▸ **What the task requires**:
Pull every line from the records that has the word "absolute" in it.

[Records provided]

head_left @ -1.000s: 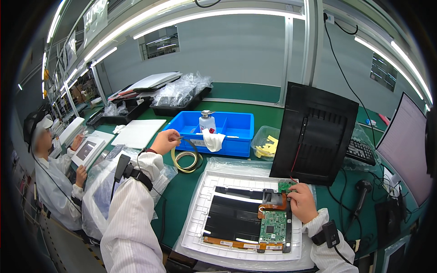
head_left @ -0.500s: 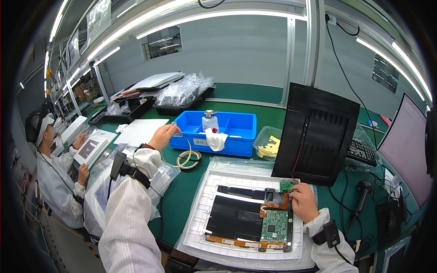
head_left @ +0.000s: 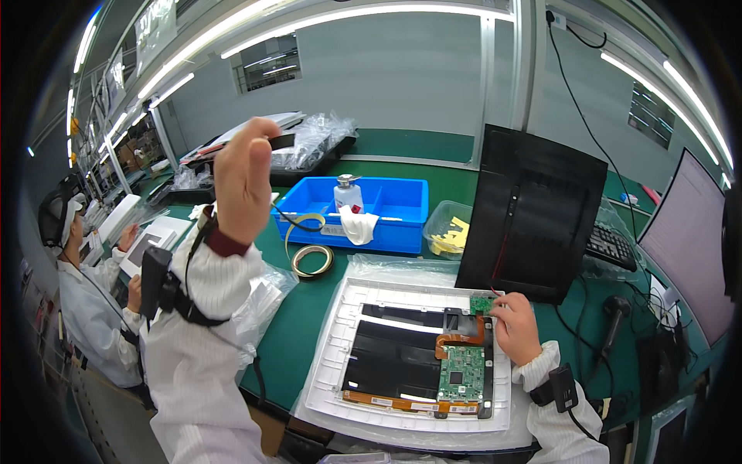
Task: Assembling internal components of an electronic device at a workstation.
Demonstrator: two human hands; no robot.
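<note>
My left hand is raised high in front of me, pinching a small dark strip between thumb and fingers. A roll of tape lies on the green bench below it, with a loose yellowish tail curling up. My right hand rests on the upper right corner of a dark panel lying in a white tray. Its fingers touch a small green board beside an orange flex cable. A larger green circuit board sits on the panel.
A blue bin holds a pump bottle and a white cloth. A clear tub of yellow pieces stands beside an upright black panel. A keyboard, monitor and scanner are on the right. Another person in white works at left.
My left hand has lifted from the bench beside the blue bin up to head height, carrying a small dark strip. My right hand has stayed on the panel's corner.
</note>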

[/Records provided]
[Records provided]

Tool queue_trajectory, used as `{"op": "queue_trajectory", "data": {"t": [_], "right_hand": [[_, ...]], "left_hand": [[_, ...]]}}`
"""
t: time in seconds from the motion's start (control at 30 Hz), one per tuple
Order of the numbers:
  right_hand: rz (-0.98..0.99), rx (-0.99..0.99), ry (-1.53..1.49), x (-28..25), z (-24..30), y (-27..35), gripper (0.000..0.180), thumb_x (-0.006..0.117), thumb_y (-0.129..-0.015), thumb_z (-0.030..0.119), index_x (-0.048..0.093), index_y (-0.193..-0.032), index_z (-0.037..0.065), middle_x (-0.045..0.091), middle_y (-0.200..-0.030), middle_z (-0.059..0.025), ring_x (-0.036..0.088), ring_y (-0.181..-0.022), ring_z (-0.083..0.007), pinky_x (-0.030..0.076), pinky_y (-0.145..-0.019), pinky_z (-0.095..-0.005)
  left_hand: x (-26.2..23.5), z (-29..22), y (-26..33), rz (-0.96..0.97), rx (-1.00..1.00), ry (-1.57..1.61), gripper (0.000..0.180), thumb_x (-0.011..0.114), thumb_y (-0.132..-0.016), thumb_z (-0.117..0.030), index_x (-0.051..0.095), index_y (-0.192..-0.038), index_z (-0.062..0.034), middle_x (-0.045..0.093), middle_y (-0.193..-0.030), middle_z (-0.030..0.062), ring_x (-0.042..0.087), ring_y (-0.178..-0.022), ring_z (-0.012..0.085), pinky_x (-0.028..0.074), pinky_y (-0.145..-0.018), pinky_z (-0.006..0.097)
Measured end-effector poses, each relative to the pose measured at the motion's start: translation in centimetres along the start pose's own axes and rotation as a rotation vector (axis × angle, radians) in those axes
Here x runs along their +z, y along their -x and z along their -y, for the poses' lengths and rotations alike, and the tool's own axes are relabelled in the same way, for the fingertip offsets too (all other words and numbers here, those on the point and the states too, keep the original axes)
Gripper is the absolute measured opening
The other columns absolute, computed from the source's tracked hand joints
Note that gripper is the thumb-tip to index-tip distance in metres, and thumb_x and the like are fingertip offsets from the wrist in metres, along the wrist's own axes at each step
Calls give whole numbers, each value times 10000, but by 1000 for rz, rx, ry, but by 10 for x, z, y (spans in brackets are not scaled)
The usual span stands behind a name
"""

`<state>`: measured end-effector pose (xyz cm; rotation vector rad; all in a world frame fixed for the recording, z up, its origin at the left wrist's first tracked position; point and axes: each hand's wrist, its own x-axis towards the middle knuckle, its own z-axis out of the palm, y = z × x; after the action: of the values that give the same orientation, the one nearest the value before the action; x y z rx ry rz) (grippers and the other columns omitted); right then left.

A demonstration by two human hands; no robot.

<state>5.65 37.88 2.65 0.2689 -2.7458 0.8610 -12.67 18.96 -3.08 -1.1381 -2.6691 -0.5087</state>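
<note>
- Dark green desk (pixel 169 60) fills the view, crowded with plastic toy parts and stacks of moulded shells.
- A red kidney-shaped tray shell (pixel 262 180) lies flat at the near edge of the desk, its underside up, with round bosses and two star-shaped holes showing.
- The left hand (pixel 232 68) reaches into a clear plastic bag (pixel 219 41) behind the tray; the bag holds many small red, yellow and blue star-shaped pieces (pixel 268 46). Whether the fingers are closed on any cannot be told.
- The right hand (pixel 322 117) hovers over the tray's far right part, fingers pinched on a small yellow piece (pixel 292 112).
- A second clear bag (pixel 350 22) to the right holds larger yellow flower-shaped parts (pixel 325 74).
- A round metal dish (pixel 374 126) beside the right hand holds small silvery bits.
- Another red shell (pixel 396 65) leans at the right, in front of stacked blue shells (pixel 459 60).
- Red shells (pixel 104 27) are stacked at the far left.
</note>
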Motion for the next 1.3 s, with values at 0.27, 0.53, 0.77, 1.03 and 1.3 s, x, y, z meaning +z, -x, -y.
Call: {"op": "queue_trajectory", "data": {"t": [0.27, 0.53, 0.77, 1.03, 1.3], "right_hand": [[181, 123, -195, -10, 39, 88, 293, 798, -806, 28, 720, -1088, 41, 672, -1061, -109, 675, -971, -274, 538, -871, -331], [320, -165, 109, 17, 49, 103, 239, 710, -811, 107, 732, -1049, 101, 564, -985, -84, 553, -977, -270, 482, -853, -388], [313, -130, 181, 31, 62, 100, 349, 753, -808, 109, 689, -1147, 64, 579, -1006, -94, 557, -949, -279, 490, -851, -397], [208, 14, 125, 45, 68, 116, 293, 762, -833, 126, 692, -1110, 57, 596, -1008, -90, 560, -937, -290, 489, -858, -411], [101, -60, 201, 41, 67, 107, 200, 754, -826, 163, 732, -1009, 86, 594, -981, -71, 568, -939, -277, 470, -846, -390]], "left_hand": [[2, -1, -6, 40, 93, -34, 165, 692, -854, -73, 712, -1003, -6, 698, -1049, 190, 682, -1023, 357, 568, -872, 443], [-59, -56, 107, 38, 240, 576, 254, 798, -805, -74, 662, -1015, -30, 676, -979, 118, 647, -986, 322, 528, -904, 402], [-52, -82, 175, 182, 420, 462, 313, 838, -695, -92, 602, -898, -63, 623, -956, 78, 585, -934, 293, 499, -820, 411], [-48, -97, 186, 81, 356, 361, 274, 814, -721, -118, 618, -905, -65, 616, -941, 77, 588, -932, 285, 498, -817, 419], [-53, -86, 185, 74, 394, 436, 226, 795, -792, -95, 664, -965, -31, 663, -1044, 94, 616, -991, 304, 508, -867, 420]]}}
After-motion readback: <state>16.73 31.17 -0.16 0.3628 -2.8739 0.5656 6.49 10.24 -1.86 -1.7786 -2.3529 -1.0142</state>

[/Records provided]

▸ **Written solution**:
Gripper is the absolute measured opening
The other columns absolute, computed from the source's tracked hand joints

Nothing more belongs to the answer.